El objetivo del ejercicio es que los colegios practiquen el Plan Integral de Seguridad Escolar, a fin de que estén preparados para eventuales catástrofes, explicó a los periodistas el director de la Onemi, Benjamín Chacana.

Durante el terremoto simulado, que tuvo su epicentro a 19 kilómetros al sur de Santiago y se prolongó por dos minutos, los niños, de nivel de parvulario, básico y medio, debieron trasladarse a zonas de seguridad, supervisados por equipos de profesores de cada establecimiento.

En ese contexto, fueron 3.099 los establecimientos de educación básica y media y 994 los jardines infantiles que participaron, con un número aproximado de un millón y medio de alumnos, dijeron las autoridades de Educación.

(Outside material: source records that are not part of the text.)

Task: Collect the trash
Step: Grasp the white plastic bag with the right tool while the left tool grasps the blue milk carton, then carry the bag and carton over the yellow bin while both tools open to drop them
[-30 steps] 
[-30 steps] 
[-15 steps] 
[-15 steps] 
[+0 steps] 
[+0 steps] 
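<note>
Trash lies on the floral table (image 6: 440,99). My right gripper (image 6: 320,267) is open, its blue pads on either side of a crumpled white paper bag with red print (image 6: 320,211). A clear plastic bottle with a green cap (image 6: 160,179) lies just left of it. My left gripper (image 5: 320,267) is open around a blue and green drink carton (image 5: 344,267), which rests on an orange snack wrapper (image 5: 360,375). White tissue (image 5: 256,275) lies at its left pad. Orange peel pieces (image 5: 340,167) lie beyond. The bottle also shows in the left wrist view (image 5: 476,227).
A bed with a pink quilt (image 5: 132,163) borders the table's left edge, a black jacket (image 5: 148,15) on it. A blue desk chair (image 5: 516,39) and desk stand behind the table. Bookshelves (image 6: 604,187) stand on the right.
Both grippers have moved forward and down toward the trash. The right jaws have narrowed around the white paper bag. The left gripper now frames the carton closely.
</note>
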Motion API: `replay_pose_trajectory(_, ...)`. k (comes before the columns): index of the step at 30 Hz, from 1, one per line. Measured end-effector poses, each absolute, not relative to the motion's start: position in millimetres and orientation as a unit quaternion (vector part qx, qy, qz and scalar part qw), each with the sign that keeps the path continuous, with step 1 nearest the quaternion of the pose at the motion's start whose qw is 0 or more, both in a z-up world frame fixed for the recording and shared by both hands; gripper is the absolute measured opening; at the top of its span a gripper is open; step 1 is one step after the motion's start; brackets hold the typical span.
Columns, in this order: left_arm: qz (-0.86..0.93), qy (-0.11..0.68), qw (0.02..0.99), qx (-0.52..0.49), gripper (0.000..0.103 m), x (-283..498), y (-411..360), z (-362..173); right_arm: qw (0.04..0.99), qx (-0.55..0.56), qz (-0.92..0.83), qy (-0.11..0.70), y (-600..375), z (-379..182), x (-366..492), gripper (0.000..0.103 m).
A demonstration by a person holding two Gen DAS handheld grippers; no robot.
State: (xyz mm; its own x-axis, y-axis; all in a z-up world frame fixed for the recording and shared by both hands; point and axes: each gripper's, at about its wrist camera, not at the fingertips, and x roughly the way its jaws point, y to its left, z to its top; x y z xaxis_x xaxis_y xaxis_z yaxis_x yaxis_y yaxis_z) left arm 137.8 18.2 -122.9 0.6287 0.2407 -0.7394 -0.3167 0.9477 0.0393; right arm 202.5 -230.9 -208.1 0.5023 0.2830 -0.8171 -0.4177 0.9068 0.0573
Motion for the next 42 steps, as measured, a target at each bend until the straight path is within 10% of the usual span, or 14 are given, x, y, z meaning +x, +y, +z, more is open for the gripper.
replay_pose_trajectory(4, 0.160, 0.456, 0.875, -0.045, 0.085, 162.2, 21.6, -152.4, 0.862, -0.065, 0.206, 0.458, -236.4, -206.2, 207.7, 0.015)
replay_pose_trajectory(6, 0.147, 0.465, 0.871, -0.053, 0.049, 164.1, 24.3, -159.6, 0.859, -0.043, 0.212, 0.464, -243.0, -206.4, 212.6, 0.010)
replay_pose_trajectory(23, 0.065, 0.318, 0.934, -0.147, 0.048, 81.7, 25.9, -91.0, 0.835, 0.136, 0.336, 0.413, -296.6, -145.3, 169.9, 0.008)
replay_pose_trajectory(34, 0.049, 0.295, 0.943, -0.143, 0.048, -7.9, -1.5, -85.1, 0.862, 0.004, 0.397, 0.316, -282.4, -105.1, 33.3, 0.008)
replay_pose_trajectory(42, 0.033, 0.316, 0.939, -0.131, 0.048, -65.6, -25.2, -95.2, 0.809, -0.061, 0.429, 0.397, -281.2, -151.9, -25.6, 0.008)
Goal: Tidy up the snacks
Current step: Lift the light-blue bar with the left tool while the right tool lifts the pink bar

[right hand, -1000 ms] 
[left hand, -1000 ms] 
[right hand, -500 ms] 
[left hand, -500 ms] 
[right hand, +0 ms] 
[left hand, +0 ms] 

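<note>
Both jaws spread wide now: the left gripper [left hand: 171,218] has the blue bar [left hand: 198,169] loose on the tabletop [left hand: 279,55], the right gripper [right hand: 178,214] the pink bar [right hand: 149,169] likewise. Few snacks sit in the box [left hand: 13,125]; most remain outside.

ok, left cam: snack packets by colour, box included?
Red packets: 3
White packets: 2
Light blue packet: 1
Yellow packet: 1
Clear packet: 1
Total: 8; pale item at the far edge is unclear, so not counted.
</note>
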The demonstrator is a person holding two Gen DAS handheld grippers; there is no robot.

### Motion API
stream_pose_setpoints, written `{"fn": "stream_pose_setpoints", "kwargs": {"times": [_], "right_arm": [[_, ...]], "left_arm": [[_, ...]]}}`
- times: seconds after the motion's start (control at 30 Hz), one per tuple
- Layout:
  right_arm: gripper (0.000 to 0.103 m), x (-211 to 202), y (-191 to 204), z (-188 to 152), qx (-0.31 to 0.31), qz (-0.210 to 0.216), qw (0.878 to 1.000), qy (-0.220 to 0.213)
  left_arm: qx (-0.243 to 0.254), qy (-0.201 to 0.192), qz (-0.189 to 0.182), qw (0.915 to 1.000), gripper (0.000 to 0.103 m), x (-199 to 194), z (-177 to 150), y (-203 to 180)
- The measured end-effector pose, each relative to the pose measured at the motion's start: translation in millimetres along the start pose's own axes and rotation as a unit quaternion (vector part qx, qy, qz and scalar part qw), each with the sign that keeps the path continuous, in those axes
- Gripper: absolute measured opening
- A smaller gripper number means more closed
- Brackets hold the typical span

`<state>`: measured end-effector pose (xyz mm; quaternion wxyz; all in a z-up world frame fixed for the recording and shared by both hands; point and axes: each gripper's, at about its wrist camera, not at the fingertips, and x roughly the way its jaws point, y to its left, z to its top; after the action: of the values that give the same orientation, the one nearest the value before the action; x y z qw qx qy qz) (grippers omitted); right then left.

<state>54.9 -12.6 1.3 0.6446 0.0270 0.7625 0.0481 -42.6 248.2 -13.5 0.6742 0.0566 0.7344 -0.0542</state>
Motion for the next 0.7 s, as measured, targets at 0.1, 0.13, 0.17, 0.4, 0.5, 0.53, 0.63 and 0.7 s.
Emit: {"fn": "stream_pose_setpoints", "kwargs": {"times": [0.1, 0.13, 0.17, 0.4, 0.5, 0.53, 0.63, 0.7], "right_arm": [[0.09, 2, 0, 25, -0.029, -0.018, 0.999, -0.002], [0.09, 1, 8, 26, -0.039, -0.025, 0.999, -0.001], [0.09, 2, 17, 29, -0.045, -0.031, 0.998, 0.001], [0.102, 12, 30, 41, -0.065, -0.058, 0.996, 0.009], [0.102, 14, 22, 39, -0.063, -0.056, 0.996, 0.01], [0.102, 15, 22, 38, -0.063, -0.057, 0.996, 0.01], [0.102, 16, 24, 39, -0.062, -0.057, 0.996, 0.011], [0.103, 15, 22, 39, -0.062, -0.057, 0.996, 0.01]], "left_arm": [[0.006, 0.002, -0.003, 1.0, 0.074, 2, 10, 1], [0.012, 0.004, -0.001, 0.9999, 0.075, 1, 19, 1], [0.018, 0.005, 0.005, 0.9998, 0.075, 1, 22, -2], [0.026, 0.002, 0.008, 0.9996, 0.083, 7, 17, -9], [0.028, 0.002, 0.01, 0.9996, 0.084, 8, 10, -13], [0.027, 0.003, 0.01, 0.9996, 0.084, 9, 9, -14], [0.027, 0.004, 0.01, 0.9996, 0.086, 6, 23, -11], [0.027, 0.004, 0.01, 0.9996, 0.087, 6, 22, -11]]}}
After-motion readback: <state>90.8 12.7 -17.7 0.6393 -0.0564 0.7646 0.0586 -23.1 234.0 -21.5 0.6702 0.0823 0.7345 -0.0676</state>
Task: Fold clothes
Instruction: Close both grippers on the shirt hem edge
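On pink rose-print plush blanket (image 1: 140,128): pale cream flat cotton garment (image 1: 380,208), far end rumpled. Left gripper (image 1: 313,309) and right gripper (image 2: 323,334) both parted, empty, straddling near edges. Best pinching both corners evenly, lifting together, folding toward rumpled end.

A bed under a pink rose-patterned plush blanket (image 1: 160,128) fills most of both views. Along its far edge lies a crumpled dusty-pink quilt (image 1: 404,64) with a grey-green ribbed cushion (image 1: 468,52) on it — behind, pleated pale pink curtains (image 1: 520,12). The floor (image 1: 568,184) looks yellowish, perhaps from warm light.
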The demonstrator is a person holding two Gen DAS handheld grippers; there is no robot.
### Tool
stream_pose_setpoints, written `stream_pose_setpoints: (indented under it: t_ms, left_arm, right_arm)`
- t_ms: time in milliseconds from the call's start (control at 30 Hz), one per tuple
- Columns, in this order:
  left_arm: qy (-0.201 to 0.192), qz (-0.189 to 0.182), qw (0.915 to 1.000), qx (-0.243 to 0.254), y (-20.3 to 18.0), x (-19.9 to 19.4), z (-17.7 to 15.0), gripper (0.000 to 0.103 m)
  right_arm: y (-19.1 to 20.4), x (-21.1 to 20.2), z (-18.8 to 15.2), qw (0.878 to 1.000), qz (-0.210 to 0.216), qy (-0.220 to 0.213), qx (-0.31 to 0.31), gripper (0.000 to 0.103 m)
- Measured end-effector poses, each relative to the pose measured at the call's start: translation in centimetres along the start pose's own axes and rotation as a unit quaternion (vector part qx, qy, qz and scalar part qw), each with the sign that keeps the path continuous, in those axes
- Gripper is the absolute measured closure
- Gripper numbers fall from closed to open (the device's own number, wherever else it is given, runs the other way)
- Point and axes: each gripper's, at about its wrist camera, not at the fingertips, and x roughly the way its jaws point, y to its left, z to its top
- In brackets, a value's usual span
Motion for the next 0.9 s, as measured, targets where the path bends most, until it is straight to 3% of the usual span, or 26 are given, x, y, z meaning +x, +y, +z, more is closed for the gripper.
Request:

El simulacro se enmarcó en el programa "Chile preparado", impulsado por el Gobierno que busca educar las reacciones frente a situaciones de emergencia y se desarrolló bajo la consigna "Agáchate, cúbrete y afírmate".

Chile, situado en el llamado Cinturón de Fuego del Pacífico, ha sido desde su origen escenario de fuertes terremotos, originados en su mayoría por colisiones entre las placas tectónicas de Nazca y Suramericana, que han costado decenas de miles de vidas y une enorme destrucción.

El último ocurrió el 27 de febrero de 2010, alcanzó una magnitud de 8,8 grados de magnitud y devastó seis regiones del centro y sur del país, en varias de ellas seguidos de un tsunami que arrasó localidades costeras e insulares, con un balance de 524 muertos, 800 mil damnificados y daños cuantificados en 30.000 millones de dólares.